The first thing Pierre Cuypers had to build was the ground. The site he was given in 1882 had no ground. It was open water, the Open Havenfront, the inland edge of the IJ, and the city of Amsterdam had decided that this was where its main railway station would stand. Engineers dredged sand from the dunes near Velsen, which had piled up usefully from the excavation of the new North Sea Canal, and shaped it into three artificial islands. Then they drove 8,687 wooden piles down through the silt to firm clay below, the same forest of piles that holds up most of central Amsterdam. On that floating foundation, Cuypers built a cathedral. It happens to be a railway station, and it happens to be one of the most-visited buildings in the Netherlands.
Cuypers was already famous in 1882. He had spent the previous six years designing the Rijksmuseum across town, a Gothic-Renaissance pile bristling with sculpted niches and red brick that was meant to glorify Dutch art, Dutch trade, and Dutch empire. The board of the railways wanted the station to do the same thing for transit. He gave them what they asked for. The front facade reads more like a Loire Valley chateau than a depot, with towers, gables, and decorative panels celebrating the colonial economy that paid for it. Contemporaries called it a cathedral of the railways and meant it as a compliment. Cuypers, in characteristic Dutch fashion, focused most of his attention on the ornament and left the structural calculations to railway engineers.
The roof was someone else's job entirely. While Cuypers fussed over decoration, a civil engineer named L. J. Eijmer at the private Staatsspoorwegen designed the great train shed: 50 curved trusses spanning almost 45 meters, fabricated by Andrew Handyside and Company of Derby, England, and shipped to Amsterdam in pieces. When the assembled roof rose into place it was one of the largest cast-iron spans in Europe. Cuypers did contribute the decorative ironwork at the gable ends, ornamental crests that flutter in the smoke of long-vanished steam engines. The station was officially opened on 15 October 1889. The city charged 25 cents admission and tens of thousands paid it just to walk inside in the first two days.
Amsterdam in 1889 was still essentially a port. Ships docked at the Damrak, only a few hundred meters away, and unloaded spices, timber, and tobacco. The station's construction physically cut the city off from its harbor for the first time in seven centuries. The decision was contentious then and remains so in some quarters. Critics argued that the city had been a waterfront town since the 13th century and should remain one. Supporters pointed out that ships were getting bigger, the IJ was getting busier with industrial traffic, and rail was the future. The future won. Within a few decades, canals running into the city center were filled in to make room for tram lines and roads. Amsterdam stopped facing north toward the water and started facing south toward Europe.

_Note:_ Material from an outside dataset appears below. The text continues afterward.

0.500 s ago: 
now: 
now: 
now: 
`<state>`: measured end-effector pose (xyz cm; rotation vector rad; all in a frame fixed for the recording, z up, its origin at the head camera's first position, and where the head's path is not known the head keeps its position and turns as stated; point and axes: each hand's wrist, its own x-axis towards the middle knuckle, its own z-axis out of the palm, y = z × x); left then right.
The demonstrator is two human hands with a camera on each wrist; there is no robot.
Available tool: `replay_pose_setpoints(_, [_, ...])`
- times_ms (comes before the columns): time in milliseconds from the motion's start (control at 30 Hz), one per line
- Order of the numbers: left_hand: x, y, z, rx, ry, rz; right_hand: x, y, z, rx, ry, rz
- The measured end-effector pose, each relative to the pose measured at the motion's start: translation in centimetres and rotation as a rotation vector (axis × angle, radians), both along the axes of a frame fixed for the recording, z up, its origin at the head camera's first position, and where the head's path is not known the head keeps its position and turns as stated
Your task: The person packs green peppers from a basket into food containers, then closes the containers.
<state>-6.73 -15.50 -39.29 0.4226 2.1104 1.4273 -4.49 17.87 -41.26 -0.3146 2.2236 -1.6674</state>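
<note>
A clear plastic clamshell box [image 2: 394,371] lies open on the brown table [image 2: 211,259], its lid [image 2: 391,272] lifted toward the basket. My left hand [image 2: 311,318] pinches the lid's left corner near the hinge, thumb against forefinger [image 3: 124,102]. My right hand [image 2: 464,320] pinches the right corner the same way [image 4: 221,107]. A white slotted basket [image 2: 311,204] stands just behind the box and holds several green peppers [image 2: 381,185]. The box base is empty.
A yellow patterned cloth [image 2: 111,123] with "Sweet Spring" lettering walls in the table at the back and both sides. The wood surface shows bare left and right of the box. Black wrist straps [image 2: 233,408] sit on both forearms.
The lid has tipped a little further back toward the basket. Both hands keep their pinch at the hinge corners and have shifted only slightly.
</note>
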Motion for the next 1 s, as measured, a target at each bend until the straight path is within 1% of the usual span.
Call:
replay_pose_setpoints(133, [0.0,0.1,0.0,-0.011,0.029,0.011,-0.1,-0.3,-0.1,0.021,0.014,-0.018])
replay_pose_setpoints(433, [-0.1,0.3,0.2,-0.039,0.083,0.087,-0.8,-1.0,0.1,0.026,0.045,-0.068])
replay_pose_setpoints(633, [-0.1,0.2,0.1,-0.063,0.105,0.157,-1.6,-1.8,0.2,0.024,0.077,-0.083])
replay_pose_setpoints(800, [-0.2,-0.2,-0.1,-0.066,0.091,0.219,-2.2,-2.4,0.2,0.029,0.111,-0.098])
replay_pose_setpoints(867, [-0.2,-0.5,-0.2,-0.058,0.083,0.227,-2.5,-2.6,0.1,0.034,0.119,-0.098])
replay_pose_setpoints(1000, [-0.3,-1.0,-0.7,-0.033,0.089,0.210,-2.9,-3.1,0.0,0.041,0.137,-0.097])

Centraal handles 192,000 passengers a day, second in the Netherlands only to Utrecht Centraal. Fifteen tracks fan out from the platform throat, eleven of them with platforms, arranged as four island platforms, one side platform, and a two-track bay. The longest platforms run 695 meters, the second-longest in the country, which lets each platform serve two trains at once: one stops at the A-side, the other at the B-side, with scissors crossings in the middle so trains can swap ends. Three Amsterdam Metro lines terminate here, a fourth, Line 52, passes through on the north-south route that finally opened in 2018 after more than two decades of construction. The station building, the metro hall, and the surrounding plaza have been a near-continuous construction site since 1997.
On 26 January 2023 the city opened the strangest of its recent additions: a 7,000-space bicycle garage built directly under the water of the Open Havenfront, between the station and the Prins Hendrikkade. Engineers pumped the water out, excavated a vast pit, poured the concrete shell, and then let the water back in over the roof. The entrance opens off the central metro hall, the ceiling is the harbor floor, and above the garage tour boats now tie up at jetties that did not exist a decade ago. A second underwater facility opened a month later on the IJ side of the station, holding another 4,000 bikes. Together they constitute the densest bicycle storage anywhere on Earth, which is appropriate, because the country that invented modern cycling has finally found a use for the part of its city that has always been below sea level.
Amsterdam Centraal sits at 52.379 N, 4.900 E, on the southern shore of the IJ in central Amsterdam. From the air the building reads as a long Neo-Renaissance bar fronting the water, with the great curved train shed behind it and the medieval canal ring radiating south. Nearest airport is Schiphol (EHAM), 15 km southwest. Recommended viewing altitude 1,500-3,000 feet to make out the platforms and the bicycle parking complex; the IJ ferries crossing to Noord and the A'DAM Tower on the opposite shore aid orientation.